• About this task:
Your answer must be the lines from the top of the listing below through the line that holds "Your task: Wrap", retyped exactly, with no pictures.
══ Stored data ══
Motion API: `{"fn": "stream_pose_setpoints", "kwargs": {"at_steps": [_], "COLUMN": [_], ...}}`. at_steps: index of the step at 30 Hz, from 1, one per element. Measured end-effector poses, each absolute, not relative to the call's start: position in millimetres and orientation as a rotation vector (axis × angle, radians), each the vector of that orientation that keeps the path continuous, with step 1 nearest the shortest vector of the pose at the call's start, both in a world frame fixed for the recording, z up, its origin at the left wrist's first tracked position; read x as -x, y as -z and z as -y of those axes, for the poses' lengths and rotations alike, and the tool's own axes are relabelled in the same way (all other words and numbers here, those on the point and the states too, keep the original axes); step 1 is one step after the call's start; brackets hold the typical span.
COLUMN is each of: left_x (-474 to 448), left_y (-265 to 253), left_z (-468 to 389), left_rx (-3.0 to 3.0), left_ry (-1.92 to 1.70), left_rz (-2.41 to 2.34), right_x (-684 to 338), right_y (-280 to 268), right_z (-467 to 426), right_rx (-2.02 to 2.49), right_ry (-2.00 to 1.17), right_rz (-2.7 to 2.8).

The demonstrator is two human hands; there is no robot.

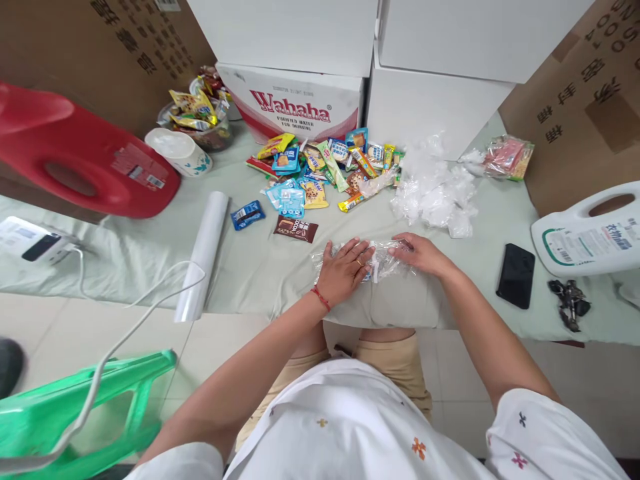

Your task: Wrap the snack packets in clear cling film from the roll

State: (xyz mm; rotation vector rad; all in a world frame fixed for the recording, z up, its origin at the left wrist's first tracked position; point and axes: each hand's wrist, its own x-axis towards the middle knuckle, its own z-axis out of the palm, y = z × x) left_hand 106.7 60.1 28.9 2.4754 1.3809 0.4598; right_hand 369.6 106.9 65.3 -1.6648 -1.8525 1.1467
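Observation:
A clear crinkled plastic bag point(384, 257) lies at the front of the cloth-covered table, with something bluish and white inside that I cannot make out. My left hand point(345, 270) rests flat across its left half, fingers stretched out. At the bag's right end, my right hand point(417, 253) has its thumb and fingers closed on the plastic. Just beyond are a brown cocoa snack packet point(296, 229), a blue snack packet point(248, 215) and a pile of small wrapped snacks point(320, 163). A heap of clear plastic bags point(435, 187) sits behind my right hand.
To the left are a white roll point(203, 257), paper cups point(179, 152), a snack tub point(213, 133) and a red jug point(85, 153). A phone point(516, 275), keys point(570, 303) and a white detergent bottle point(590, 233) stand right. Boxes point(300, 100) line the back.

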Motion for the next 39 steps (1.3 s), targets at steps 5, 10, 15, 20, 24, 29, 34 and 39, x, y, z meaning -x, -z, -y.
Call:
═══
• Expected answer:
Motion API: `{"fn": "stream_pose_setpoints", "kwargs": {"at_steps": [_], "COLUMN": [_], ...}}`. at_steps: index of the step at 30 Hz, from 1, one per element. Measured end-effector poses, each absolute, not relative to the call's start: position in millimetres and orientation as a rotation vector (axis × angle, radians), each the vector of that orientation that keeps the path continuous, with step 1 nearest the shortest vector of the pose at the call's start, both in a world frame fixed for the recording, z up, its origin at the left wrist's first tracked position; read x as -x, y as -z and z as -y of those axes, for the poses' lengths and rotations alike, and the tool's own axes are relabelled in the same way (all other words and numbers here, those on the point and the states too, keep the original axes); step 1 is one step after the call's start; brackets hold the typical span.
COLUMN is each of: left_x (-474 to 448), left_y (-265 to 253), left_z (-468 to 389), left_rx (-3.0 to 3.0), left_ry (-1.92 to 1.70), left_rz (-2.41 to 2.34), right_x (-684 to 338), right_y (-280 to 268), right_z (-467 to 426), right_rx (-2.02 to 2.49), right_ry (-2.00 to 1.17), right_rz (-2.7 to 2.8).

The demonstrator is two human hands; there is no robot.


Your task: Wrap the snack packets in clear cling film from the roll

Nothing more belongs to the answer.